Гнев вдруг охватил меня, и я услышала произносимые мной слова раньше, чем решилась их сказать:

— А ваши частные сыщики доложили вам, что я жду ребенка?

На миг он застыл, пораженный, потом спохватился:

— Но это очень хорошая новость, Жозе. Мы вместе прекрасно воспитаем этого ребенка.

— Это ребенок Луи, — ответила я, — в будущем месяце мы поженимся.

И тут, к моему изумлению, к моему великому ужасу, лицо его исказилось, глаза наполнились слезами, он неистово затопал ногами о тротуар и замахал руками.

— Это неправда, — ревел он, — это неправда, это невозможно!

Я смотрела на него, оцепенев. Вдруг за его спиной вырос шофер и схватил его за плечи, как раз в тот момент, когда он намеревался меня ударить. Стали собираться люди.

— Этот ребенок мой, — рычал Юлиус, — и вы тоже!

— Господин Крам, — повторял шофер, оттаскивая его назад, — господин Крам…

— Пустите меня, — кричал Юлиус, — пустите меня! Этого не может быть! Говорю вам, этот ребенок мой!

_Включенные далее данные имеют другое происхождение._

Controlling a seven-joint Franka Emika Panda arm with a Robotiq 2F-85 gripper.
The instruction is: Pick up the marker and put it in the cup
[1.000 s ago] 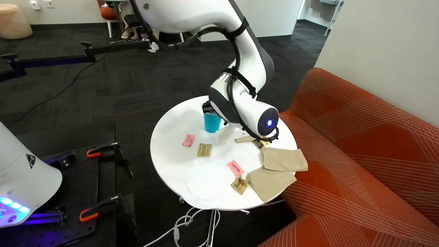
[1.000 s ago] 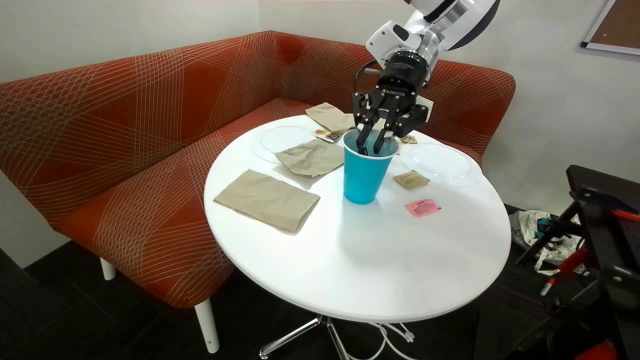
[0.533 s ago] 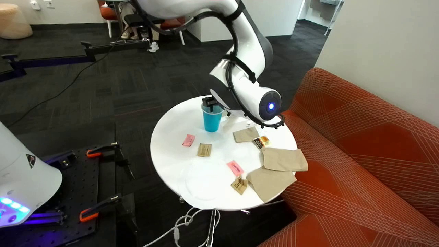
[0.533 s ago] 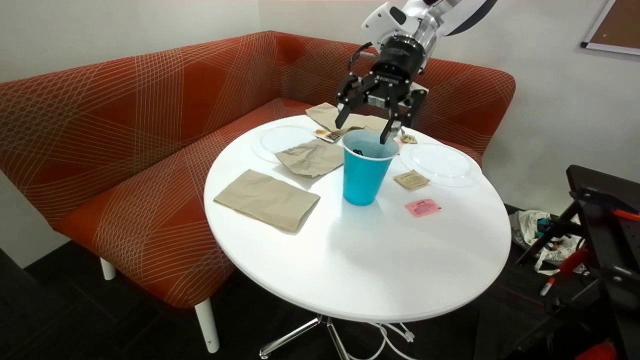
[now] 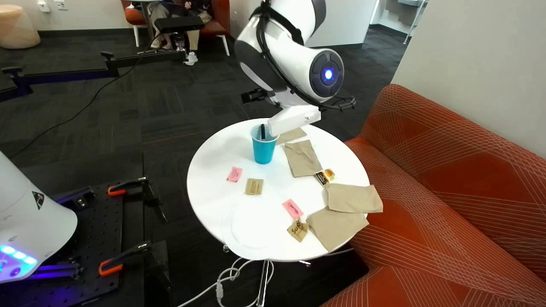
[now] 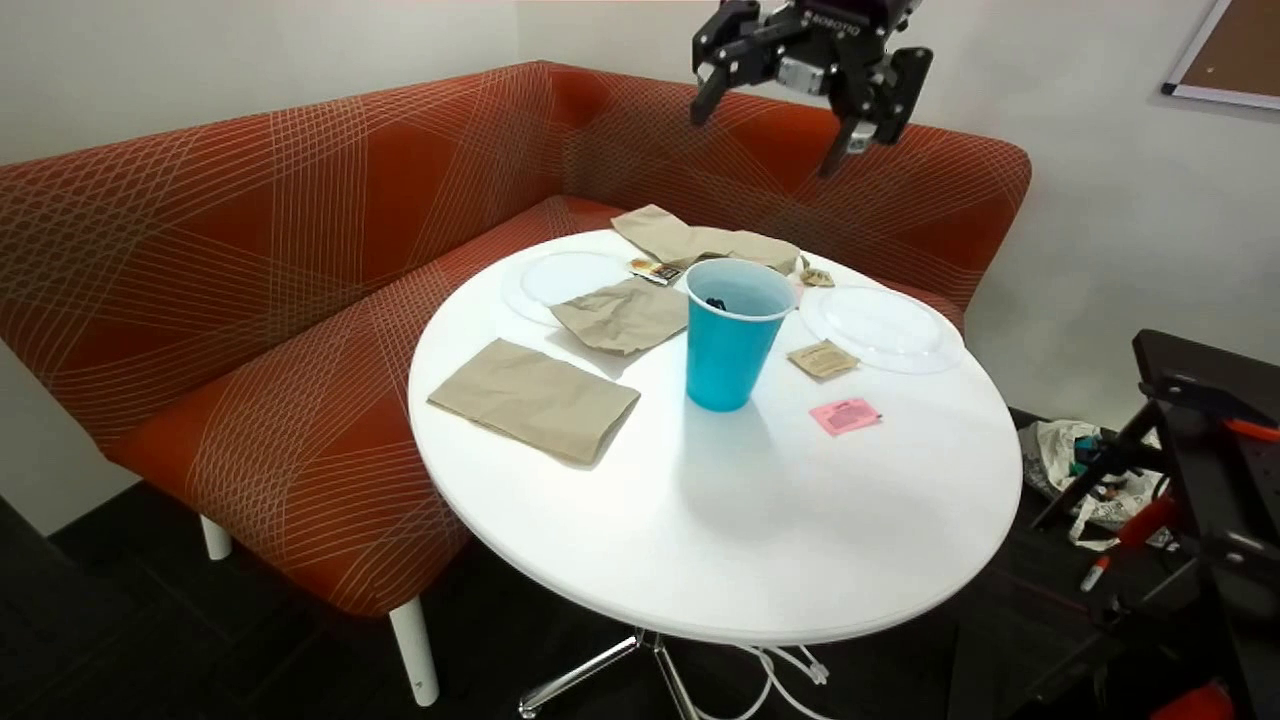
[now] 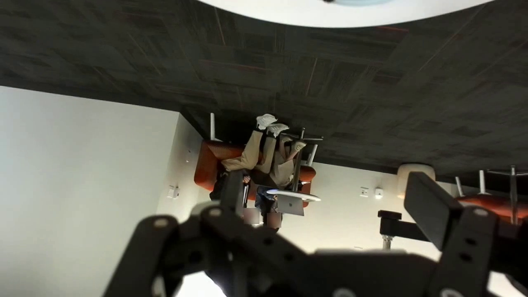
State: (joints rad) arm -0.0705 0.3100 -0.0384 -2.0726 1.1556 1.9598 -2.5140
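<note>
The turquoise cup (image 5: 263, 152) stands upright on the round white table in both exterior views. Inside it a dark stick, the marker (image 5: 262, 131), leans against the wall with its upper end showing near the rim; elsewhere only a small dark tip of the marker (image 6: 716, 303) can be seen, the rest hidden by the cup (image 6: 733, 355). Well above and behind the cup hangs my gripper (image 6: 766, 139), its fingers spread wide around empty air. In the upside-down wrist view the gripper (image 7: 330, 200) likewise has nothing between its pads, and a sliver of the cup (image 7: 363, 1) shows at the top edge.
Brown napkins (image 6: 535, 402) and a clear lid (image 6: 882, 330) lie around the cup on the table (image 6: 800, 560). A pink packet (image 6: 845, 415) and a tan packet (image 6: 823, 359) are close to it. A red sofa (image 6: 300, 230) borders the table.
My gripper has opened and let go of the marker inside the cup. It has risen up and away from the cup, which stays in place.
</note>
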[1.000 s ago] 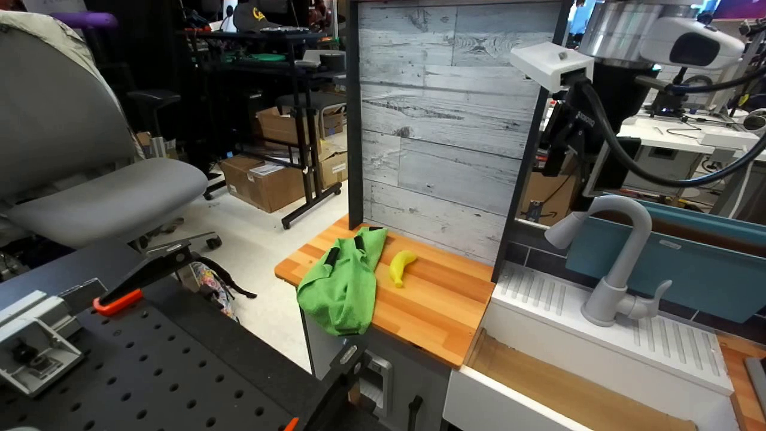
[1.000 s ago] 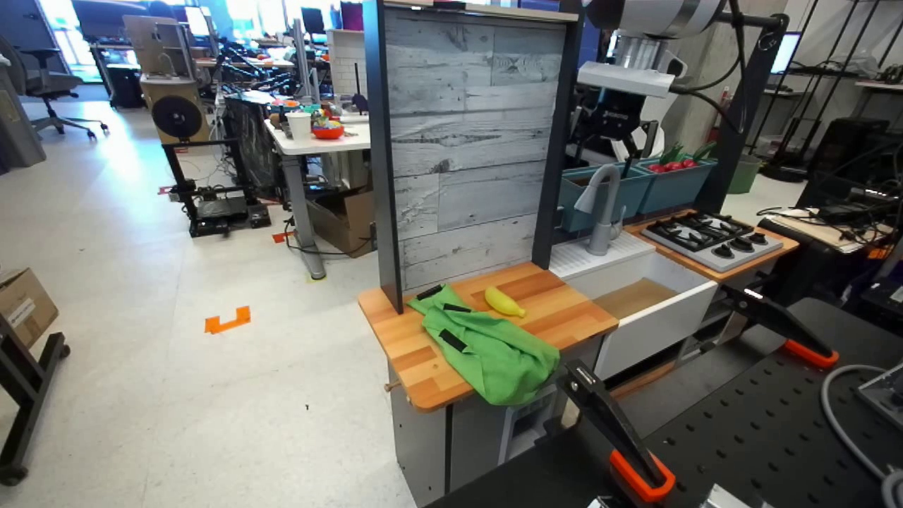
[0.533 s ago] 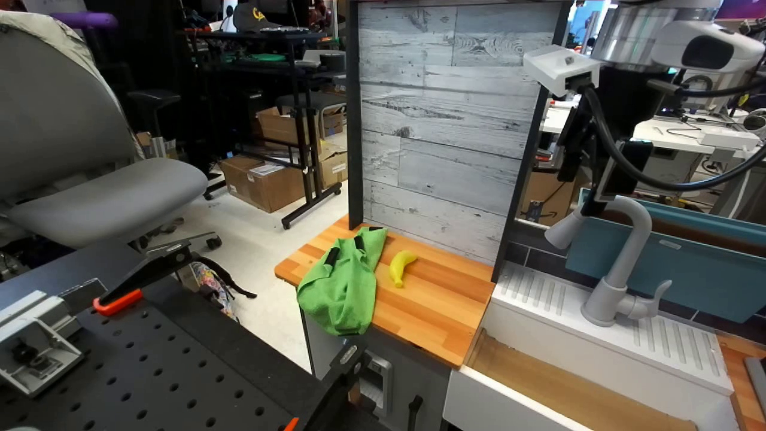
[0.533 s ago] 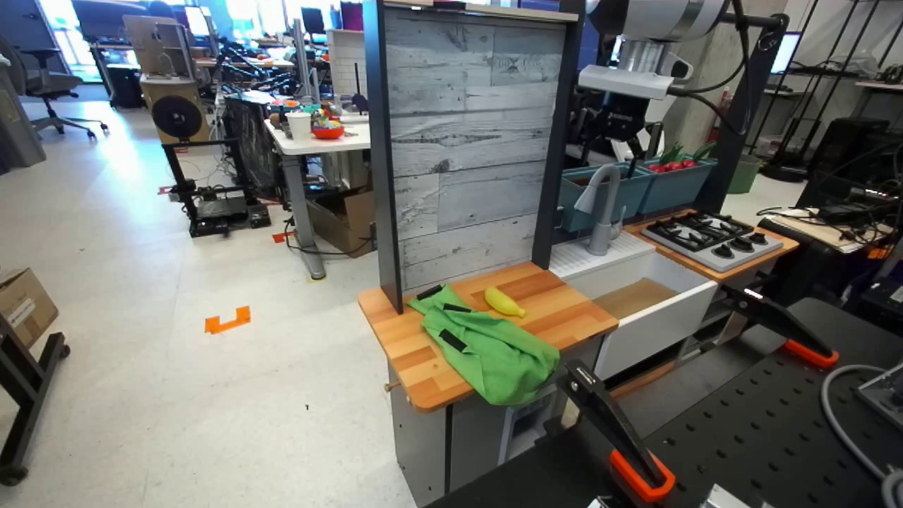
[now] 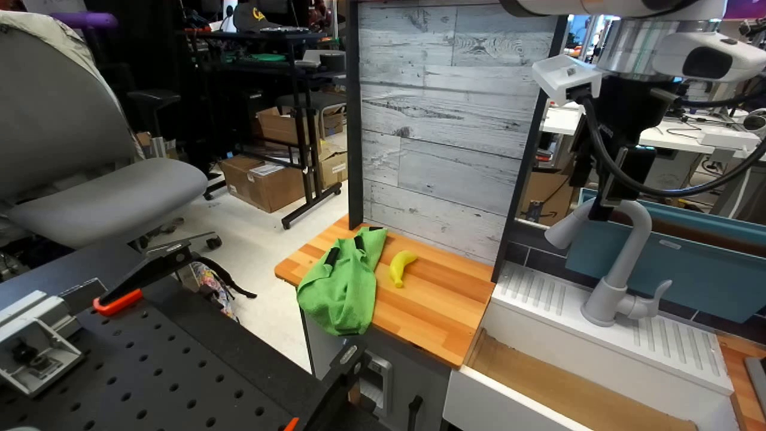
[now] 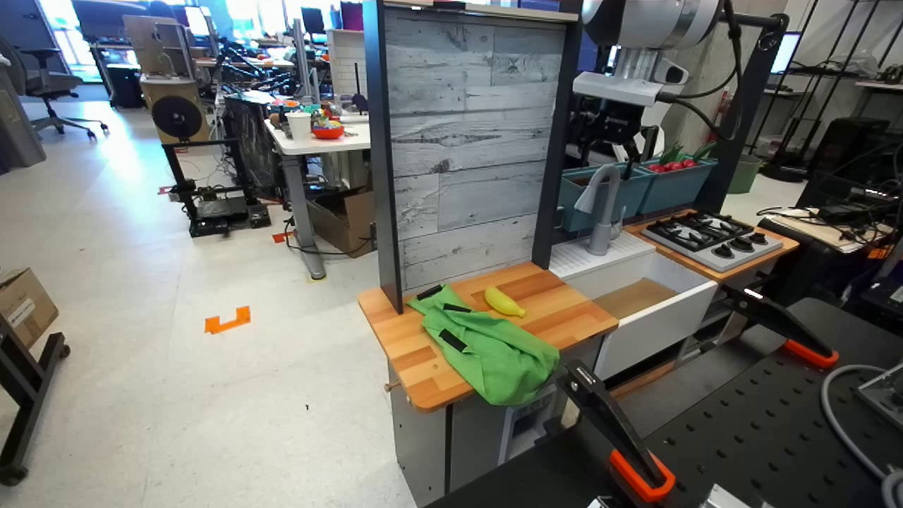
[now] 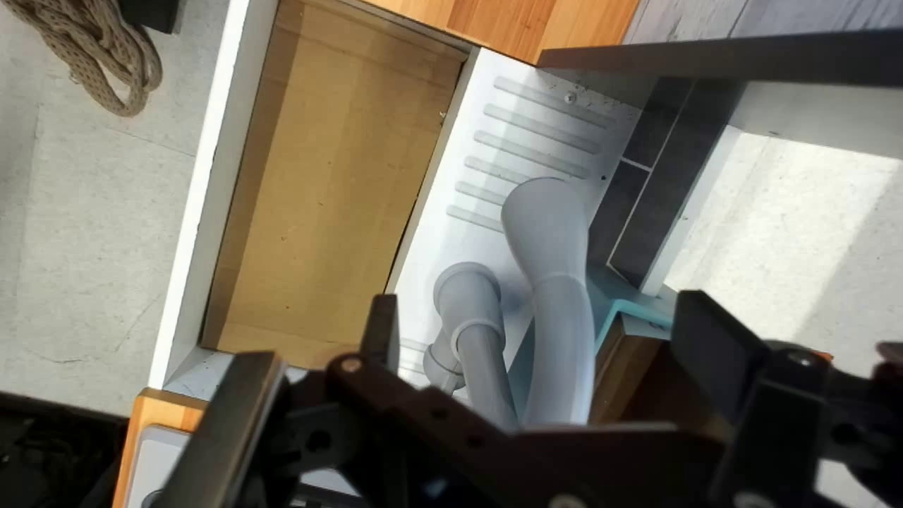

Шофер уволок его, а я внезапно очнулась от своего столбняка, бросилась бежать и укрылась в каком-то кафе. Я долго сидела, стуча зубами, пытаясь овладеть собой. Я не решалась выйти. Мне казалось, я сейчас же увижу Юлиуса, на том же месте, как он задыхается и топает ногами, а на глазах у него эти страшные слезы ярости, разочарования и, может быть, любви. Я позвонила Дидье. Он пришел за мной и проводил меня домой.

Через два месяца я узнала о смерти Юлиуса А. Крама. По-видимому, он скончался от сердечного приступа вследствие злоупотребления антидепрессантами, транквилизаторами и прочими средствами, помогающими убежать от действительности. Мы прошли по жизни друг друга, неизменно сохраняя параллельное направление и неизменно чуждые друг другу. Мы всегда видели друг друга лишь в профиль, мы никогда не любили друг друга. Он мечтал лишь владеть мною, а я — спастись от него. Вот и все. Если подумать, очень жалкая история. И все же я знаю, когда время привычно наведет порядок в моей хрупкой памяти, в ней останется лишь прядь его светлых волос, виднеющаяся над гамаком, и голос, говорящий неуверенно и устало «с тех пор, как я узнал вас, я больше не скучаю».